In the 1890s, the B&M double-tracked the branch to provide more frequent service to compete with electric streetcars. The branch was then a busy commuter route; at the peak levels of B&M service in 1906, the branch had 21 daily round trips. However, ridership was soon decimated by the streetcars operated by the Boston Elevated Railway and the Bay State Street Railway. The B&M attempted to end service in 1917; after negotiations with the town, the railroad kept four daily round trips. This increased slightly to six daily round trips by 1919. Operation of a gasoline-electric railcar on the branch was considered in 1925.

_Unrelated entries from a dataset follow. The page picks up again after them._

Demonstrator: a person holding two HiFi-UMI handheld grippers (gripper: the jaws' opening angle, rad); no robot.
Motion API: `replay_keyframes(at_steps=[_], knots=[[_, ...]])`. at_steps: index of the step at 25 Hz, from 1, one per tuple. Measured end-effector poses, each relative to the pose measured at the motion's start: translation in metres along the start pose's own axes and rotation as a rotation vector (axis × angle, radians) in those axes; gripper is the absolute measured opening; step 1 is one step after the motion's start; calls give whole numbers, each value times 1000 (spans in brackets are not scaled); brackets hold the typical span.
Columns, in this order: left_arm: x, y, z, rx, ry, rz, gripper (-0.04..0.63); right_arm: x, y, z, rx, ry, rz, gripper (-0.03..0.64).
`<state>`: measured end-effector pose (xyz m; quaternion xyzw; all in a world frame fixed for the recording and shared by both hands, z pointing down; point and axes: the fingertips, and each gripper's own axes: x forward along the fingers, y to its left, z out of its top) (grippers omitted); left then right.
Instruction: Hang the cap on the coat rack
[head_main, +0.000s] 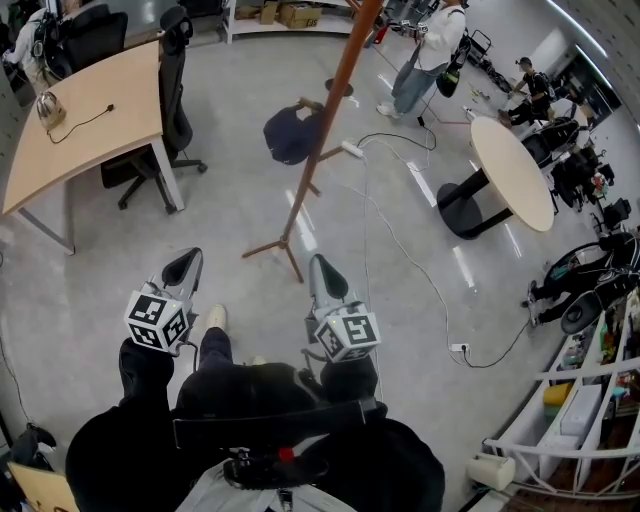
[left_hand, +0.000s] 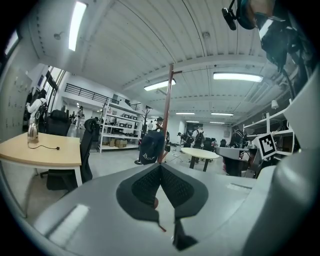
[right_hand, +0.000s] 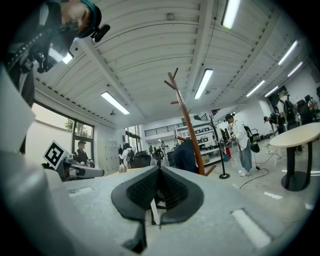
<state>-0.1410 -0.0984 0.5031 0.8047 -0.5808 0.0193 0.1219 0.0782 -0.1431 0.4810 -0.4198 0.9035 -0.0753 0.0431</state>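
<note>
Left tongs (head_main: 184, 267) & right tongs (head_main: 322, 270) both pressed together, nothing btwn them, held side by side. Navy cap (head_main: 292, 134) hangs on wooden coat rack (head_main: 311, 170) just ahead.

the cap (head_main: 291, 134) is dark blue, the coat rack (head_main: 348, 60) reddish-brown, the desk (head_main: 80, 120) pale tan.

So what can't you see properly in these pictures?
- Coat rack top: cut off by the head view's upper edge.
- Where the cap catches its peg: covered by the cap itself, every view.
- White print on the cap: too small, left gripper view.
- Metal object on the desk: too small to name, head view.
</note>
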Motion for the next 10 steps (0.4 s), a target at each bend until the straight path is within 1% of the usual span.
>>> replay_keyframes(at_steps=[6, 10], knots=[[3, 3, -2, -2, 1, -7, 3, 2, -3, -6, 4, 8, -11, 3], [2, 3, -1, -3, 5, -9, 3, 2, -1, -2, -5, 0, -14, 3]])
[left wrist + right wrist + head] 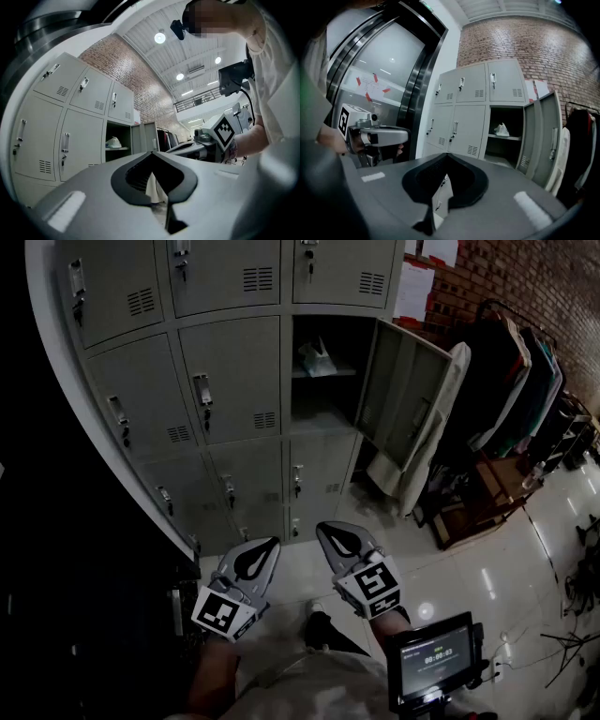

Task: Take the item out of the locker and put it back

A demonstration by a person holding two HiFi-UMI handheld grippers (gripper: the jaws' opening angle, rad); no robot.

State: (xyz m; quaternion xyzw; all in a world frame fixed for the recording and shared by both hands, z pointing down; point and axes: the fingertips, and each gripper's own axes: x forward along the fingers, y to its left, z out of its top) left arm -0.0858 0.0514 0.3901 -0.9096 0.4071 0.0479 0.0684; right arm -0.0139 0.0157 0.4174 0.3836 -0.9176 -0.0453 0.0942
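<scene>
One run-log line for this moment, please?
open locker | white item on shelf, untouched | left gripper shut, empty | right gripper shut, empty

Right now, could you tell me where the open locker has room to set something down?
The space under the shelf looks bare, and the opening beside the open door is unobstructed. The white item takes the shelf's left part. Crowded: right of the door, hanging cloth and the clothes rack.

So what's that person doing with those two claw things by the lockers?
A person stands facing grey lockers, holding a claw tool in each hand. The left claw and right claw are both shut and empty, held low, well short of the lockers. One locker has its door swung open, and a white item sits on its shelf, untouched.
</scene>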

Service on the branch was discontinued for some period in 1933–34; the station buildings remained closed after service resumed. They later reopened, but were abandoned around 1943 to reduce the B&M tax bill. As a marginal route, the branch was often closed entirely during service disruptions like those caused by the April 1946 and March 1948 coal mine strikes. By 1949, only a single daily round trip remained. This trip was discontinued on October 1, 1957.

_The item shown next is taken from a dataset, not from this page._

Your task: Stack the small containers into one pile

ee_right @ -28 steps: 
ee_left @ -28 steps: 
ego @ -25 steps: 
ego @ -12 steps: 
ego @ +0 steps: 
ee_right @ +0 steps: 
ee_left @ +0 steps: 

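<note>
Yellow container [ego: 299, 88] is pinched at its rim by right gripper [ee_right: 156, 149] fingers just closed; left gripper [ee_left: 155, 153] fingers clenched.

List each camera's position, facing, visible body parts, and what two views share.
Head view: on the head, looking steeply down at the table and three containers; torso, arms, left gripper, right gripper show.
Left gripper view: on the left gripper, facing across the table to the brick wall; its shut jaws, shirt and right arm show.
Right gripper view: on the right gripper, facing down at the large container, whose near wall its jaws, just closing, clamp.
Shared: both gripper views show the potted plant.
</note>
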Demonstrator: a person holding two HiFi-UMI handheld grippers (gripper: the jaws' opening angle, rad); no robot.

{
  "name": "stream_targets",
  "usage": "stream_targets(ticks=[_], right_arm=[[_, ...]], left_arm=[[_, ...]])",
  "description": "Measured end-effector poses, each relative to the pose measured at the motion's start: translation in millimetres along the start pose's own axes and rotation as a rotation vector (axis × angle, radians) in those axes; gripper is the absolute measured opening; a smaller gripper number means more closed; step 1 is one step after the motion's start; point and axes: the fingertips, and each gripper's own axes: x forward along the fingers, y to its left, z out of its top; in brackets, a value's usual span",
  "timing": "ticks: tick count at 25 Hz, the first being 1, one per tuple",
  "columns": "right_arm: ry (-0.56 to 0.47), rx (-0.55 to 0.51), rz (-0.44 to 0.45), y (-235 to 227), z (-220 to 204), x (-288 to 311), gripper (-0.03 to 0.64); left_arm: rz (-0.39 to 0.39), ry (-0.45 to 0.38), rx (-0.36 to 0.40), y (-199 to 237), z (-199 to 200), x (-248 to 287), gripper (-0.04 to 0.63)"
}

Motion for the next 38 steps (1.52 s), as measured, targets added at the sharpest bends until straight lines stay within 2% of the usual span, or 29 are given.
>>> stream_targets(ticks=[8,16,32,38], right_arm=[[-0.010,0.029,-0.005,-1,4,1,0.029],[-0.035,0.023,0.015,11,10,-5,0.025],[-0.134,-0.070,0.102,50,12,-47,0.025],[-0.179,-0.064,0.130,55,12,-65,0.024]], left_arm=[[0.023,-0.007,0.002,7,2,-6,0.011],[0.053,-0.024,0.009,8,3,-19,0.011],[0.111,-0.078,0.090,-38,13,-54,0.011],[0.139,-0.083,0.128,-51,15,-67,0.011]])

The section of the line between Park Street and Medford Square was abandoned in 1959, with the Northern Expressway soon built across it. The section between Park Street and Glenwood was abandoned two years later, while freight service continued on the remaining section. In the early 1970s, an underpass for the Orange Line and Reading Line was built at Medford Junction as part of the Haymarket North Extension. (Never-realized plans in the 1940s had called for the Medford branch to be reused as an Orange Line branch.) Regular freight service ended in 2008, though a single trip to deliver a single carload of fish was run in 2010. The only remaining station structure is the Park Street station, which was added to the National Register of Historic Places in 1975.